5 No one cared enough about you to do even one of these things out of compassion for you. But you were thrown out into the open field because you were despised on the day you were born.
6 I passed by you and saw you lying in your blood, and I said to you as you lay in your blood: “Live!” Yes, I said to you as you lay in your blood: “Live!”
7 I made you thrive like plants of the field.
God said, “Live!”
I once spent eighteen months working at an emergency children’s shelter. This shelter held a capacity of twelve children, from infants to eighteen-year-olds, whom the Department of Human Services removed from their homes. The children lived at our shelter for forty-five days while the state investigated to determine whether to return the children to their homes or whether they needed to place the children elsewhere.
These children came with many stories and traumas. Some children were there because of the incarceration of their parent, or because of their behavior, or because of the behavior of others. A few children came back through our doors again and again, because they were in the system for years, cycling back and forth between foster homes, group homes, and our shelter. I was often saddened when my shift would start and I would hear a familiar but dry “Hey, Ms. Robin” and see some of those same children; again, realizing that wherever they were sent, it did not work out and now they were back in our facility, having to start the process all over again.

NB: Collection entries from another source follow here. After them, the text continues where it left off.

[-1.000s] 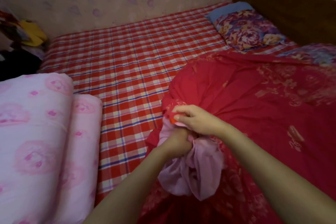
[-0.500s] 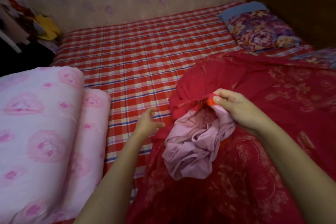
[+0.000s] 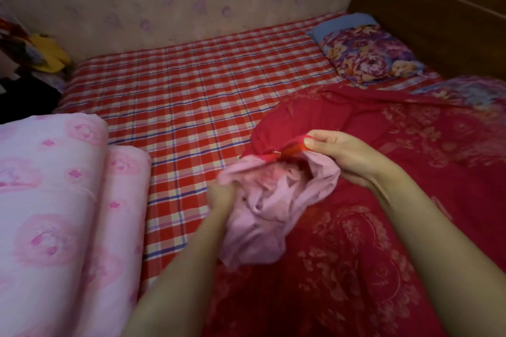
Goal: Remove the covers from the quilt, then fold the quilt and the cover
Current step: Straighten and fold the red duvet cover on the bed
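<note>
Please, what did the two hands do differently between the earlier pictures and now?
The left hand let go of the pink cloth, moved left, then came back and now grips its left edge. The right hand still pinches the edge of the red cover at the opening. The folded pink quilt and the pillow lie as before.

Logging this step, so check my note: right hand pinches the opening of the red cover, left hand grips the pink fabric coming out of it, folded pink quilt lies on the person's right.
One slip: the folded pink quilt lies on the person's left, as the head view shows. The rest stands: right hand pinches the opening of the red cover, left hand grips the pink fabric.
</note>
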The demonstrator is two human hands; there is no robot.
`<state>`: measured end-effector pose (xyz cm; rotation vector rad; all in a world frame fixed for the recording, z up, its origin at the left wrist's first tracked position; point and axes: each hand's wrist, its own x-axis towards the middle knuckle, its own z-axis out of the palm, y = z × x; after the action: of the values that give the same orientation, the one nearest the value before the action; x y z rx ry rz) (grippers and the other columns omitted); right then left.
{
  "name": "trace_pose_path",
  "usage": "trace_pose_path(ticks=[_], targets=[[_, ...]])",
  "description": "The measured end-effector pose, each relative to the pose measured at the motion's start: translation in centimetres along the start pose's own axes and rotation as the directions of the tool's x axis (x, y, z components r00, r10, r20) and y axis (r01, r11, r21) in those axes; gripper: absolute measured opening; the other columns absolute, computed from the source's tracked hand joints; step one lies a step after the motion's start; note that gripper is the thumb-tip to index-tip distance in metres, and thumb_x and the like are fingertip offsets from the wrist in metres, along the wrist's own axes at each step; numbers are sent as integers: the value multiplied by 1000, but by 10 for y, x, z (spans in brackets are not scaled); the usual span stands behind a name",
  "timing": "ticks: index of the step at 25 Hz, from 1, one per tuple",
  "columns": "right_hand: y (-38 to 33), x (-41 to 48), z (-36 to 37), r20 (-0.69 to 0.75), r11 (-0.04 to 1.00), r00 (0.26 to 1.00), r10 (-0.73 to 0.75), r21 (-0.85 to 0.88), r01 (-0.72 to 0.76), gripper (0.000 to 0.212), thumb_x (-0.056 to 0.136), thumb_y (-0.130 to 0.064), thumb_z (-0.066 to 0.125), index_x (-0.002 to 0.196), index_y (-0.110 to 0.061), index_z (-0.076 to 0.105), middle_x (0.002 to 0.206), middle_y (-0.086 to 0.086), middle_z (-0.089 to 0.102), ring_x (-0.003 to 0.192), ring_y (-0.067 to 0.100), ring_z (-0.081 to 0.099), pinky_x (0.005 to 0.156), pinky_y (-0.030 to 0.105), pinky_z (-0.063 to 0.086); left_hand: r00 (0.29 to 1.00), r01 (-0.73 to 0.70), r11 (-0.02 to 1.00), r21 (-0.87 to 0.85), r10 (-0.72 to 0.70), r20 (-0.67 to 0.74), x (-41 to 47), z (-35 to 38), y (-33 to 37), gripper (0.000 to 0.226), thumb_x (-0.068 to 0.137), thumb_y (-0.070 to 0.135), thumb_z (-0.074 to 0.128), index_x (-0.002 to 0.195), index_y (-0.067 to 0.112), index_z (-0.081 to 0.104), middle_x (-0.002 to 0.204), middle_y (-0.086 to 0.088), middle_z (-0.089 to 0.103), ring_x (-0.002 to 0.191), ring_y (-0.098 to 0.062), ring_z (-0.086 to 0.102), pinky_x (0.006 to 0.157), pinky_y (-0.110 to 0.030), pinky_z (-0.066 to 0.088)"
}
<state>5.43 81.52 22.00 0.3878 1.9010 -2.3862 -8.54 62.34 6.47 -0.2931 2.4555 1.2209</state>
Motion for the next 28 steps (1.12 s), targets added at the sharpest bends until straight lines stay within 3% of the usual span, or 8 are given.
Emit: trace_pose_path(ticks=[6,11,15,17,19,22,25,28], targets=[[6,43,-12,-456,439,884,-101,-818,-371,19,83,-15,65,68,-12,53,81,18,61,82,30,58,62,32,32,979,-139,849,-510,196,61,27,-111,108,21,81,4,65,102,2,65,99,-17,68,90,-25,62,82,-39,52],[-32,82,41,-324,616,911,-254,-781,-106,34,89,-15,60,63,-20,39,69,-1,50,69,18,49,66,26,32,461,-433,901,36,187,867,-5,-83,59,19,76,6,75,92,15,67,80,5,65,74,-7,59,67,-18,47],[-33,90,69,-101,757,954,-281,-635,155,21,88,-16,62,75,-7,49,66,-2,46,62,10,43,65,32,37,492,-746,553,370,83,867,-17,-49,21,37,72,25,79,106,16,69,104,2,68,99,-19,63,85,-28,49],[-42,88,59,-93,707,948,-305,-689,160,22,87,-18,63,72,-11,49,64,-2,45,62,13,43,62,32,33,670,-707,450,545,181,720,-7,-58,23,35,78,25,72,108,8,67,106,-9,66,99,-26,62,79,-29,47],[-56,83,42,-86,408,961,-263,-913,30,28,86,-19,63,65,-16,46,69,4,56,70,21,54,62,28,32,917,-389,684,617,348,193,12,-95,45,29,86,25,60,103,1,65,105,-16,67,98,-33,63,75,-33,46],[-68,81,27,-302,72,920,-250,-953,-293,23,83,-25,63,67,-14,50,97,17,67,94,32,61,67,26,34,913,-123,910,395,260,-314,37,-160,97,37,90,26,52,112,-2,62,118,-23,61,110,-39,58,86,-37,45],[-90,89,42,-396,519,903,-168,-814,-261,26,87,-32,61,73,-10,60,76,10,69,75,24,68,58,23,43,948,-199,908,369,273,-160,31,-192,155,55,92,39,41,124,-4,54,129,-27,54,119,-38,52,94,-37,43],[-121,87,65,-145,985,980,136,-86,-149,25,93,-22,54,74,-7,61,55,4,65,47,11,64,46,23,55,852,-517,675,526,465,241,13,-201,195,39,89,28,46,107,0,67,106,-16,67,102,-31,61,81,-31,45]])
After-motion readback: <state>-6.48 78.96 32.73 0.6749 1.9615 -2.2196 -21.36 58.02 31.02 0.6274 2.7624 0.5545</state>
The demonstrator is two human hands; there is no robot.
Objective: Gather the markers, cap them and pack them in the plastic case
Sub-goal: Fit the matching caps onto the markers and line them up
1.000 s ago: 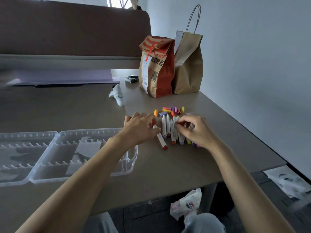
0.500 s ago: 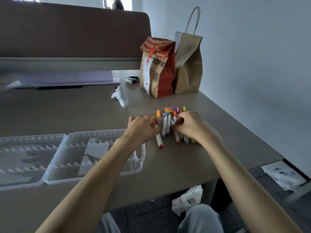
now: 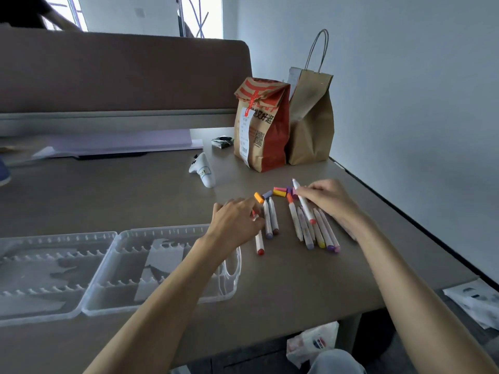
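Open case (image 3: 162, 231) lower left, paper (image 3: 164, 257) inside; left hand (image 3: 237, 220) around red marker (image 3: 259, 242), right hand (image 3: 329, 199) in pinch on white marker (image 3: 303, 205).

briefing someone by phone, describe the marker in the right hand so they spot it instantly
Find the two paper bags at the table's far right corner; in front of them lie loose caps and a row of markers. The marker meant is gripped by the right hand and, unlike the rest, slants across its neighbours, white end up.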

One evening, a social worker brought in a ten month old boy with a fractured skull. There was typical confusion and stress that most of the children felt when they were first transported to our facility, an unfamiliar environment, away from their families. We often saw that manifested in silent tears.
Yet, this poor baby screamed nearly all night. It was obvious he was in excruciating pain from the fractured skull. My heart was breaking for him. There was just no comforting him.
Even after that first night, he cried so much while he was in our facility’s care. He was an ashen color and just did not look very healthy. However, after we started feeding him on a regular basis and loving on him, his skin brightened, he plumped up, and his crying decreased greatly.
This reminds me of how transformative it is when we allow God to feed us with His Word and allow Him to love on us. No matter where we first encounter God, covered in mess, crippled with pain, abandoned, or unloved, God still sees us and God says, “Live!”